* _Exercise description_: Your task is to copy each line of the listing that contains the word "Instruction".

==============================

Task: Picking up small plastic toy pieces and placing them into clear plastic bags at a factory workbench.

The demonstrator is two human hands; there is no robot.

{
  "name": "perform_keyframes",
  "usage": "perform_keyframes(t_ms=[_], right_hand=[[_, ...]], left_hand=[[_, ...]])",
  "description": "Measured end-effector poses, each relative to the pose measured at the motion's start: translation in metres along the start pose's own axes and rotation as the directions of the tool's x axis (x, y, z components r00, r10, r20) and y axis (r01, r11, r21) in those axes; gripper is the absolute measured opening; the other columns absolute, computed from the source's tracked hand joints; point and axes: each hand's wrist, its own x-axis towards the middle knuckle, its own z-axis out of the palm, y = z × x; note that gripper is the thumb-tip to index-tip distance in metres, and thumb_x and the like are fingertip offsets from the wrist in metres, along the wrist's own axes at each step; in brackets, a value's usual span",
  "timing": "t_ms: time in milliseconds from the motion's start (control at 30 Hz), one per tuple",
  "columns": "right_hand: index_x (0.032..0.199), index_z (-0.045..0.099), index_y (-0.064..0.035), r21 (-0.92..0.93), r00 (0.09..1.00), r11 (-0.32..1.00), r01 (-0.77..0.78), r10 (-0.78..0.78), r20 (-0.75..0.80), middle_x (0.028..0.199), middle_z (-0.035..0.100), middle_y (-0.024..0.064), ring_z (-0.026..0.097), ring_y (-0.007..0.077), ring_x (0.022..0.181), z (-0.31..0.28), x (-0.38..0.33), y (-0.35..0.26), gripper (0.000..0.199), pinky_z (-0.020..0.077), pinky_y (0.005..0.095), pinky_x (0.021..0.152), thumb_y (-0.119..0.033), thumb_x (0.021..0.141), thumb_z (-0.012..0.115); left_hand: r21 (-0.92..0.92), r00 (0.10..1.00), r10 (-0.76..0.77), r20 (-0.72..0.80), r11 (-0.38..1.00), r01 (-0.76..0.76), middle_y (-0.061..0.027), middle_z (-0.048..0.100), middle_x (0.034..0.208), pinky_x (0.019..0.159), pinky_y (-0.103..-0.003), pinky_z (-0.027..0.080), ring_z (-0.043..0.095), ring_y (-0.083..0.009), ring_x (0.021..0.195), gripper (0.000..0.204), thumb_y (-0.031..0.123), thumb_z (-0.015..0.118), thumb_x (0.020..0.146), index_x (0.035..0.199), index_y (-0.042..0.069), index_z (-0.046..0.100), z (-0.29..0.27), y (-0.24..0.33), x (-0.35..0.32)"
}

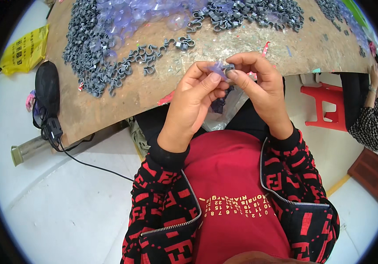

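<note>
Just past the table's near edge, above my lap, both hands are raised and close together. My left hand [188, 100] pinches a clear purple suction cup [217, 68] between thumb and fingers. Against the cup's end, my right hand [261, 90] grips a small grey plastic clip [228, 67] with thumb and forefinger. The two parts touch; whether they are joined is hidden by the fingertips. Beneath my hands, a clear plastic bag [230, 115] with dark pieces lies in my lap. Loose grey clips [143, 55] trail across the table beyond my left hand.
The brown table [105, 116] carries heaps of purple suction cups [136, 17] and grey clips [255, 15]. A yellow bag [25, 50] and a black corded object [47, 90] are at the left. Right are a red stool [327, 105] and another person's arm [371, 94].
</note>
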Motion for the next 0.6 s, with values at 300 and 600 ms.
perform_keyframes(t_ms=[300,600], right_hand=[[0.100,0.064,-0.0018,-0.269,0.972,0.935,0.231,-0.234,0.022,0.082,0.060,0.0058,0.059,0.0127,0.072,-0.005,0.002,-0.004,0.020,0.0473,0.0247,0.066,-0.006,0.081,0.068],[0.101,0.064,-0.0014,-0.268,0.981,0.944,0.191,-0.192,0.022,0.085,0.059,0.0036,0.053,0.0117,0.077,-0.005,-0.002,-0.010,0.020,0.0417,0.0249,0.071,-0.003,0.081,0.067]], left_hand=[[0.583,0.944,0.327,0.050,0.758,-0.293,-0.0070,0.062,0.101,0.076,-0.027,0.051,0.062,-0.0133,0.086,0.019,0.007,0.056,0.093,0.112,0.001,0.054,0.015,0.001,-0.005],[0.836,0.843,0.499,0.203,0.359,-0.414,-0.0086,0.064,0.094,0.069,-0.025,0.051,0.063,-0.0134,0.078,0.016,0.006,0.055,0.094,0.107,-0.001,0.060,0.011,0.005,-0.008]])
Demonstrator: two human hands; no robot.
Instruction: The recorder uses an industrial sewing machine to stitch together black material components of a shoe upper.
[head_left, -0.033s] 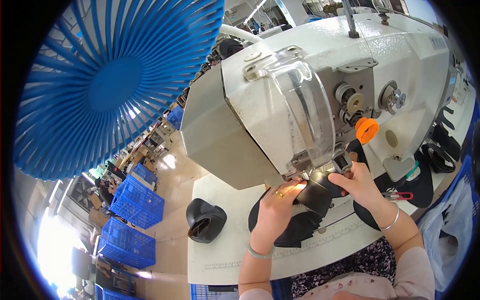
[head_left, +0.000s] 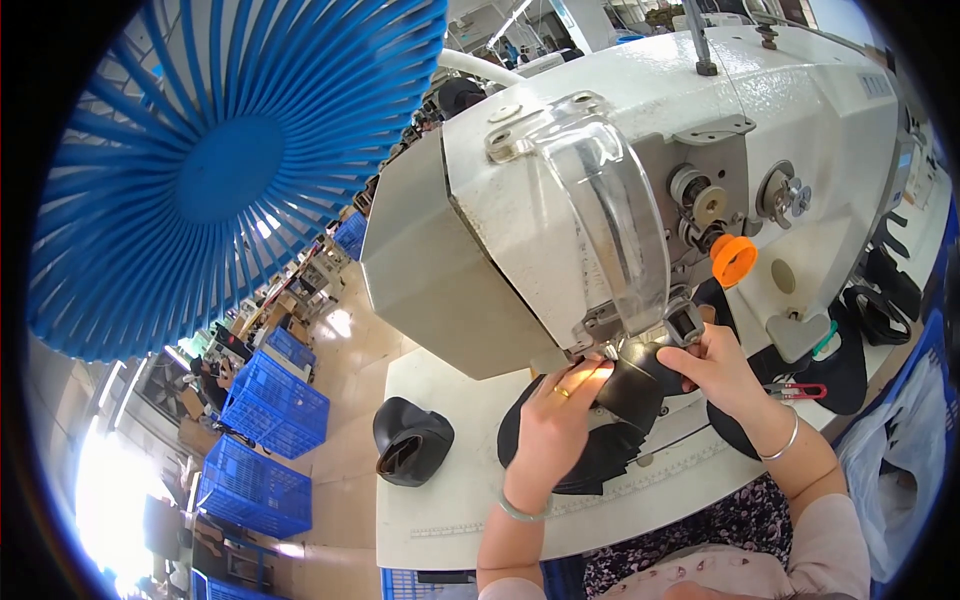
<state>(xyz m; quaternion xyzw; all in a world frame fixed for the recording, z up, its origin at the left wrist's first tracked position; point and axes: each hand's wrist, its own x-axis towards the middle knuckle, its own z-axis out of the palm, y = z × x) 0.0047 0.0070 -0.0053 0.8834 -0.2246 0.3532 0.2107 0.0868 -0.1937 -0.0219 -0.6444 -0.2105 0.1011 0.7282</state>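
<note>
My left hand (head_left: 558, 408) and my right hand (head_left: 716, 365) both grip a black shoe piece (head_left: 628, 392) right under the needle area of a big white sewing machine (head_left: 620, 150). The left hand, with a ring and a bracelet, presses the piece from the left. From the right, my other hand pinches its edge close to the presser foot (head_left: 682, 322). A clear plastic guard (head_left: 610, 220) hangs over the needle. More black pieces (head_left: 590, 465) lie stacked beneath my hands on the white table (head_left: 450, 515).
A folded black shoe upper (head_left: 411, 441) lies on the table's left part. Red-handled snips (head_left: 797, 390) and dark pieces (head_left: 880, 300) lie to the right. An orange knob (head_left: 733, 260) sticks out of the machine. A blue fan (head_left: 220, 160) looms upper left, with blue crates (head_left: 270, 405) on the floor below.
</note>
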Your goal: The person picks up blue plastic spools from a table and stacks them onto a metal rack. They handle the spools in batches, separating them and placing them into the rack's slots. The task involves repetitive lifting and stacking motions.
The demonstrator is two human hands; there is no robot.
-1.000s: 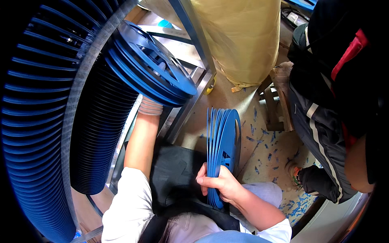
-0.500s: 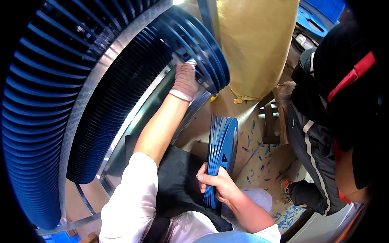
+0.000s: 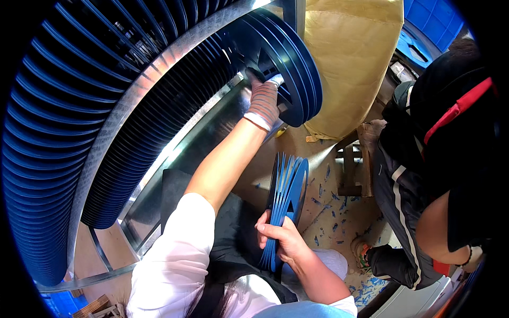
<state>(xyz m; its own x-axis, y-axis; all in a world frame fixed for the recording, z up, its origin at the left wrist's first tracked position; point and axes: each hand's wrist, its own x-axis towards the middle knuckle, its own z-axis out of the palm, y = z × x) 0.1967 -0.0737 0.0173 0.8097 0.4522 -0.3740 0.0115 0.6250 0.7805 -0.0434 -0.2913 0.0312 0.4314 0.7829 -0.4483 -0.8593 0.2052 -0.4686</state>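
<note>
Blue flat discs [image 3: 286,201], fanned upright

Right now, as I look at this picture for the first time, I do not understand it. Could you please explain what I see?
The camera sits on a person's head and looks down at their arms; its lens bends straight edges. The left hand, in a striped glove, reaches up to a few blue discs at the end of a long row of blue discs in a metal rack. The bare right hand grips a thin bundle of blue discs on edge. A large tan sack stands behind. Another person crouches on the right. Blue scraps litter the floor.
</note>
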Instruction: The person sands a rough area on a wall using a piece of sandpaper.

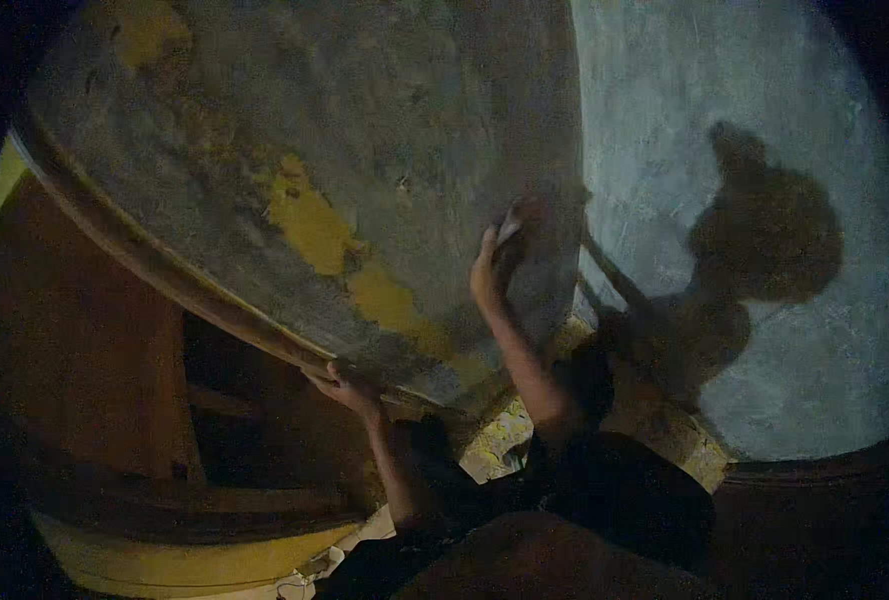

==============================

* _Finished exercise_:
Instruction: The recorder uses an industrial sewing machine to stitch together black material components of a shoe upper.
Instruction: The person sands a rough area on a wall using a piece of sandpaper.

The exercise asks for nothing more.